Gilles Vigneault, Raymond Bouchard, Christian Bégin et bien d'autres personnalités publiques ont pris le micro pour dénoncer les politiques du gouvernement de Stephen Harper. La cinéaste Anaïs Barbeau-Lavalette (Le ring) et le comédien et cinéaste Émile Proulx-Cloutier ont même décidé de tourner des clips intitulés «30 secondes contre Harper».
Phénomène plutôt inhabituel: depuis que les élections ont été déclenchées, le milieu culturel fait beaucoup de bruit. Mais alors que dans les années 70, les artistes unissaient leurs voix pour promouvoir la souveraineté, aujourd'hui ce sont les coupes dans des programmes destinés à la culture qui ont créé ce mouvement de solidarité.

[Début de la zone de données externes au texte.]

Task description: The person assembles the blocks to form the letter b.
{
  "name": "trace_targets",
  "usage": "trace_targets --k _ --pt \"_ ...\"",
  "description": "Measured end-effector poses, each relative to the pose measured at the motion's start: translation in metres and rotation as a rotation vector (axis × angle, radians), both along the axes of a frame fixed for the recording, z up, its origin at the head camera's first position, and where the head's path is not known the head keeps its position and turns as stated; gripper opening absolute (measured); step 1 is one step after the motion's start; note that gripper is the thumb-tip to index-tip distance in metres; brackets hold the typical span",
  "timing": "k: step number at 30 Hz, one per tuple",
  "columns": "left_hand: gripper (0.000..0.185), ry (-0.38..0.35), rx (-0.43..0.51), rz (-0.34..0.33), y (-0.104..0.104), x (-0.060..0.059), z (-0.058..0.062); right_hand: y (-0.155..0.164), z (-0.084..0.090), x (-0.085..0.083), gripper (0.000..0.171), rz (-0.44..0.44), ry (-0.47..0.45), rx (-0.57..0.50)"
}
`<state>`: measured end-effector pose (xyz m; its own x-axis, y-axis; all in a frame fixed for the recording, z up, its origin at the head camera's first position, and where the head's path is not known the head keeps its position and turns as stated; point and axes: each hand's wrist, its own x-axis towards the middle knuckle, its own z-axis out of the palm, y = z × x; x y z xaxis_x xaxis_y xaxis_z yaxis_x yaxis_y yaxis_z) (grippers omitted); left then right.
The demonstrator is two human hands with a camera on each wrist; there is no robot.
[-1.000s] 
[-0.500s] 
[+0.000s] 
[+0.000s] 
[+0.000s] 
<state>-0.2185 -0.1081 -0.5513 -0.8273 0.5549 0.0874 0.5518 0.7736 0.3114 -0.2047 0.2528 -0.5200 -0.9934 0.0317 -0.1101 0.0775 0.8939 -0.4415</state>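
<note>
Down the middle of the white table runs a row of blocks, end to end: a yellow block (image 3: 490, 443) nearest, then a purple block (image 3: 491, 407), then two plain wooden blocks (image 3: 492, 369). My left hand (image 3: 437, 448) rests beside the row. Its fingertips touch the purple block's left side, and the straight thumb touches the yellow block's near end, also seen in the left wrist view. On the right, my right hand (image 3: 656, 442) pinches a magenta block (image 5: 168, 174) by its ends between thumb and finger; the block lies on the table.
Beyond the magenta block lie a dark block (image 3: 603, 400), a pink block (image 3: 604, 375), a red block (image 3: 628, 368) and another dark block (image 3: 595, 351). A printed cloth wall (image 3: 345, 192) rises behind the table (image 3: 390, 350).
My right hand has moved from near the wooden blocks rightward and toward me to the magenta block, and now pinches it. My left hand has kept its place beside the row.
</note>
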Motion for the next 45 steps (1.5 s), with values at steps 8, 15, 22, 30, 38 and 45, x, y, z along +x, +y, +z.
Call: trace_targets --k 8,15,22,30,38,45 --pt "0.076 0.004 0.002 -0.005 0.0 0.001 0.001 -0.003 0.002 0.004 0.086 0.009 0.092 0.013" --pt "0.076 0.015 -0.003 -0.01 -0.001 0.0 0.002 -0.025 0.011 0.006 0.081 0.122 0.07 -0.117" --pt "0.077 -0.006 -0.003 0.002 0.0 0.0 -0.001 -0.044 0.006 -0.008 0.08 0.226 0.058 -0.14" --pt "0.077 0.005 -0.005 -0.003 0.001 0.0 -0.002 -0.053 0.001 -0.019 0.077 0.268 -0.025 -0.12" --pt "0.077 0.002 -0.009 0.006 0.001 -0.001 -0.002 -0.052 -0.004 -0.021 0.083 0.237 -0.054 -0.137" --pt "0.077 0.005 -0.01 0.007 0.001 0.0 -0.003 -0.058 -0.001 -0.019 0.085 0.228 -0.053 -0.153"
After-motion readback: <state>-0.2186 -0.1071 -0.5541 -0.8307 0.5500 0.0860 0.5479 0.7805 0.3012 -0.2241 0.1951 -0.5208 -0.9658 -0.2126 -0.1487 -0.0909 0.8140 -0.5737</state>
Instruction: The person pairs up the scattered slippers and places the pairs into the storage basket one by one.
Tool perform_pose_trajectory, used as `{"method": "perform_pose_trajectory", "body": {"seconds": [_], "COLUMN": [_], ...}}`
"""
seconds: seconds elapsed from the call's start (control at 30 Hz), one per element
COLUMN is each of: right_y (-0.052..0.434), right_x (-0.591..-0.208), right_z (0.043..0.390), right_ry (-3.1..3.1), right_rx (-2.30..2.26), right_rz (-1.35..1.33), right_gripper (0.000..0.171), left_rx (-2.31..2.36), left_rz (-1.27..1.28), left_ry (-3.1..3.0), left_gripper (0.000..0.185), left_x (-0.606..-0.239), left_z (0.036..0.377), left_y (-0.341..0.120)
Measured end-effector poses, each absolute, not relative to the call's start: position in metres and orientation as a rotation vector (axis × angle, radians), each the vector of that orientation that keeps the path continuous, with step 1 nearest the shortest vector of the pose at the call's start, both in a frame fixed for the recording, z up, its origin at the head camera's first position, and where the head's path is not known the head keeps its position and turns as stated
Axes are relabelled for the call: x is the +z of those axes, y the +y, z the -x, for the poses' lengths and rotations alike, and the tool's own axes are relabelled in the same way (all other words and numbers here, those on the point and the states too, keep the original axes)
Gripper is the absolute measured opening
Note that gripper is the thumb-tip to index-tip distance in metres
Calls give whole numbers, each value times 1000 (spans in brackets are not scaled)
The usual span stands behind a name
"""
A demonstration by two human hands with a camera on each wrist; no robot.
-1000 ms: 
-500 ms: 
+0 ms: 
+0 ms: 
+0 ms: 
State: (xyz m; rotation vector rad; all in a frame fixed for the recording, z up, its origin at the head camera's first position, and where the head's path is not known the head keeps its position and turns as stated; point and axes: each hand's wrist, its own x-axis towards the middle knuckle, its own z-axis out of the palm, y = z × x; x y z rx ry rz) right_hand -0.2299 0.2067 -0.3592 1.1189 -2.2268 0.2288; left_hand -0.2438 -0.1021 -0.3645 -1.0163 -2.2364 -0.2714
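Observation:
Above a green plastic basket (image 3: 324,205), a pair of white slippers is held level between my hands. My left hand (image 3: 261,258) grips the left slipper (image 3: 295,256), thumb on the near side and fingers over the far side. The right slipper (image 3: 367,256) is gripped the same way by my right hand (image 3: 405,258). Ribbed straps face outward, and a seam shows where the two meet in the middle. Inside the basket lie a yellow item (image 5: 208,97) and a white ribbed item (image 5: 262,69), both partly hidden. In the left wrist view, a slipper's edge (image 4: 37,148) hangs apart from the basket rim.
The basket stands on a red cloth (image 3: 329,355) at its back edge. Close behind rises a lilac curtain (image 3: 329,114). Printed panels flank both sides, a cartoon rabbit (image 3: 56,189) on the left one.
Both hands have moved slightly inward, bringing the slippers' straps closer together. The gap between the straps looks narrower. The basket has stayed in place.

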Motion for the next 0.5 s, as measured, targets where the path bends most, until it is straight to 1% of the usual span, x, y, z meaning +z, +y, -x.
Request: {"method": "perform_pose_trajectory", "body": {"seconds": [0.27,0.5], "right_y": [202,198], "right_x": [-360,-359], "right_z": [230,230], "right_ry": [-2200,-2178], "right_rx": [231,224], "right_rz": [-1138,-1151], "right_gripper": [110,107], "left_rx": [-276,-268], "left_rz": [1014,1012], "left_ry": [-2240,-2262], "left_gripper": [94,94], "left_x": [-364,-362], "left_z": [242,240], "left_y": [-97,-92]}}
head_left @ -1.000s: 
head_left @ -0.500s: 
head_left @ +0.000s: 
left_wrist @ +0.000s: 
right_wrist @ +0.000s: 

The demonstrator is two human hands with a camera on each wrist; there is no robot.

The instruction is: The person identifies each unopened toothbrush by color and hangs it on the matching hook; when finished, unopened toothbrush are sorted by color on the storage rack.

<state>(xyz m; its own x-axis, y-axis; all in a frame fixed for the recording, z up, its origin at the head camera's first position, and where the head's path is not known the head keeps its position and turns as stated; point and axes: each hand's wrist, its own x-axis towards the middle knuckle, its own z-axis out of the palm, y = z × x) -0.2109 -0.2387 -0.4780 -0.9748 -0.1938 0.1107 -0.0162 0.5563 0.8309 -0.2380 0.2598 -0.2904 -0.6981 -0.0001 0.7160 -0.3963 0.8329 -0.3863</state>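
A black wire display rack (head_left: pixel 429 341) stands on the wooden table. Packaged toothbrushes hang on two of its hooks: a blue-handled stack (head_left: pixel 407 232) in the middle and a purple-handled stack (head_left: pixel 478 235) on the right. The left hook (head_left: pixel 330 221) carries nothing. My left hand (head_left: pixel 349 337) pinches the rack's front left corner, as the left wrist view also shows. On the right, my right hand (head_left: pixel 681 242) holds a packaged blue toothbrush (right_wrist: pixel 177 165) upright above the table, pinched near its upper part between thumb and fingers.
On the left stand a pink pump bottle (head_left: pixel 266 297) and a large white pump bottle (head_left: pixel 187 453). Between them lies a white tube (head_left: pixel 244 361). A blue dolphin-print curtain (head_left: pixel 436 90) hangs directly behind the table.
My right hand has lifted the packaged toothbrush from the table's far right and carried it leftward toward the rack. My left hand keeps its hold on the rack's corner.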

«Au fédéral, on n'a pas vu ce genre de chose souvent, souligne l'ex-ministre de la Culture et du Patrimoine, Liza Frulla, en parlant de ce vent de protestation. C'est totalement inusité.» Cette ancienne députée libérale rappelle d'ailleurs que les artistes du Canada anglais manifestent eux aussi leur colère. Plusieurs se sont en effet réunis cette semaine en marge du Festival international du film de Toronto pour demander aux partis politiques d'inclure dans leur programme des mesures à long terme pour assurer le financement des arts.
«Il est certain que les compressions (faites par le ministère canadien du Patrimoine) ont donné beaucoup d'énergie aux artistes, poursuit Jean-François Lisée, directeur exécutif du Centre d'études et de recherches internationales (CERIUM). En fait, c'est le gouvernement conservateur lui-même qui a fabriqué ce mouvement.»
Depuis le mois d'août, le ministère du Patrimoine, sous la houlette de Josée Verner, a réduit de 45 millions de dollars les budgets de 13 programmes destinés à la culture, qui servaient notamment à épauler le rayonnement des artistes canadiens à l'étranger.
Ces décisions ont soulevé l'ire des artistes. Certains, comme le comédien Raymond Bouchard, a martelé le même message sur toutes les tribunes: «Ne votez pas pour les conservateurs.»
Au lieu de défendre une cause sociale comme la question nationale ou l'environnement, les artistes sont là pour défendre leurs propres intérêts, souligne Raymond Montpetit, professeur au département d'histoire de l'art de l'UQAM. «Ils font comme tout citoyen qui se fait enlever quelque chose auquel il a droit, ajoute-t-il. En fait, je trouverais assez bizarre qu'ils ne sortent pas.»
Sujet vendeur?
Par ailleurs, bien qu'ils crient haut et fort leur indignation, les artistes peuvent-ils vraiment influencer les électeurs le jour du vote? Dans une entrevue qu'il accordait à La Presse la semaine dernière, l'acteur Raymond Bouchard en doutait, soutenant que la culture n'est pas «payante» pour les partis politiques.
«Ce n'est pas un sujet de préoccupation pour les gens», estime Jean-Paul Lafrance, politologue à l'UQAM, spécialiste en industrie culturelle. La population en général se soucie davantage de santé ou d'éducation, croit-il.
L'ex-ministre Liza Frulla abonde dans son sens. «On ne gagne pas et on ne perd pas une élection sur la culture, dit-elle. La culture ça ne touche pas tout le monde de la même façon. Sauf que, si ceux qui prennent le micro le font de façon très réaliste, ça va attirer l'attention.» Les artistes pourraient rallier les gens à leur cause s'ils trouvent des arguments qui les touchent, ajoute Jean-François Lisée. «Par exemple, illustre-t-il, s'il est question de couper le budget de Patrick Huard pour la réalisation de Bon cop, Bad cop 2, par exemple, ça c'est gagnant.»